Los niños asimilan las normas de comportamiento social en la medida que los adultos los entrenan y enseñan a comportarse de acuerdo con esas normas.
La amabilidad implica a su vez la igualdad, el tratamiento por igual a niños y niñas, y la delicada cortesía de unos a otros, por lo que han de aprender a ser corteses con todos los compañeros y compañeras, y ayudarles en todo momento.
El juego de roles, en el que es posible modelar las más diversas situaciones en las que esté implícito el ser amable y cortés, es una de las vías más importantes para que los niños interioricen este valor.
Pero no hay nada más efectivo que el ejemplo del adulto para enseñar las normas de la amabilidad; por eso los padres deben ser modelos a imitar de estas cualidades.
Práctica con tus pequeños estas actividades, son gratis:
1 – Ser amable. Niños amables experimentan más satisfacción y energía, son más cariñosos y agradables, y gozan de aceptación social.
2 – Dar las gracias. La gratitud favorece la estabilidad mental y enriquece el crecimiento de los niños. Los niños valoran más lo que tienen y a su entorno.

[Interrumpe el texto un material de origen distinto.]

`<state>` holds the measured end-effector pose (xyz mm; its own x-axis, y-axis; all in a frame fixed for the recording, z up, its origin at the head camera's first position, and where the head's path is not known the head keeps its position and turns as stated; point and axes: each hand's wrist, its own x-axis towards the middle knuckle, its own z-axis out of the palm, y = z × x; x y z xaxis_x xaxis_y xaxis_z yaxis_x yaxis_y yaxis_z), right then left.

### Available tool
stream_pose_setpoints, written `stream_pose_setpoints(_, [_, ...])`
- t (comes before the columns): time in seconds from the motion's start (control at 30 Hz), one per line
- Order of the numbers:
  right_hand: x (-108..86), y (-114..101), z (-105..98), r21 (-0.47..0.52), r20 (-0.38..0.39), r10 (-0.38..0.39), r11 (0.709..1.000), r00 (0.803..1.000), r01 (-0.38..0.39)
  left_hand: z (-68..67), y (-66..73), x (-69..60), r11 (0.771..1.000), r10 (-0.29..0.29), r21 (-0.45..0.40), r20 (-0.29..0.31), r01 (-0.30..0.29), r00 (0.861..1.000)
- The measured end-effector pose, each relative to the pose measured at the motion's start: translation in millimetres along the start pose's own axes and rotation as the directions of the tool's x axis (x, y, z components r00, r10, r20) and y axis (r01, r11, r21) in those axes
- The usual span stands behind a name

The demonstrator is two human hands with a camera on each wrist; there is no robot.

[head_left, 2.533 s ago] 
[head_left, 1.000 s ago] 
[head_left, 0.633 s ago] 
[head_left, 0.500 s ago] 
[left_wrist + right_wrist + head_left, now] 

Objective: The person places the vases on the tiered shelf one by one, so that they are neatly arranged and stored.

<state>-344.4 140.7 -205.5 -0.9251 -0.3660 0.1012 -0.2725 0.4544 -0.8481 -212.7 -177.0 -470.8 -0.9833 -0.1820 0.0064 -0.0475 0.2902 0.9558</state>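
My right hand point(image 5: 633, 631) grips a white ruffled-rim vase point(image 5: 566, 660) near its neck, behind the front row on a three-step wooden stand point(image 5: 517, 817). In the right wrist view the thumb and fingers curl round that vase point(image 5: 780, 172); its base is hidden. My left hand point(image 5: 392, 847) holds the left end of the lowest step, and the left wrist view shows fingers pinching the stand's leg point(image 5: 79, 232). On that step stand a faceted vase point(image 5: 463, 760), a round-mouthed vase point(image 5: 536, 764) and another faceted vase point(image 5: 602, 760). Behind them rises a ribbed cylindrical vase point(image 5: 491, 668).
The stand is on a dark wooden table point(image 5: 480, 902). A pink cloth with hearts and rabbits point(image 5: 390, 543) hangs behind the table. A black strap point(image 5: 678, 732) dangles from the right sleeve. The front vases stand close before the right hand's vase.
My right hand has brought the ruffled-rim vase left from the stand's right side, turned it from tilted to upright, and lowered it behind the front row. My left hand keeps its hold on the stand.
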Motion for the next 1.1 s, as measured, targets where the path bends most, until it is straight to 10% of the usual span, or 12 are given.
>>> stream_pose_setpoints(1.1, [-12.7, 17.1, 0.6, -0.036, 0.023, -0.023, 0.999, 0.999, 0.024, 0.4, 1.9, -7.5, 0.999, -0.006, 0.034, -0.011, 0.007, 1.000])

3 – Ser positivo. Los niños educados en un entorno positivo son más seguros y creen más en sí mismos. Tienen mayor control de su mente.
4 – No etiquetar. Se debe evitar rotular a los niños. Decirles “eres malo”, “eres llorón”, les predisponen a moldear su actitud para encajar en este perfil.
5 – No dramatizar. Debemos dar su justo valor a las cosas y a las situaciones. Debemos extinguir conductas como pegar, insultar o faltar al respeto.
6 – Logro personal. Los niños son más felices si consiguen sus objetivos por sus propios méritos. Debemos animarles en este sentido.
7 – Autonomía. Estimular la independencia de los niños, potenciará su autoestima, su seguridad y la confianza en sí mismos.
8 – Inteligencia emocional. Los niños deben aprender a controlar y regular sus emociones para resolver los problemas de manera pacífica. Eso genera tranquilidad y armonía en su carácter.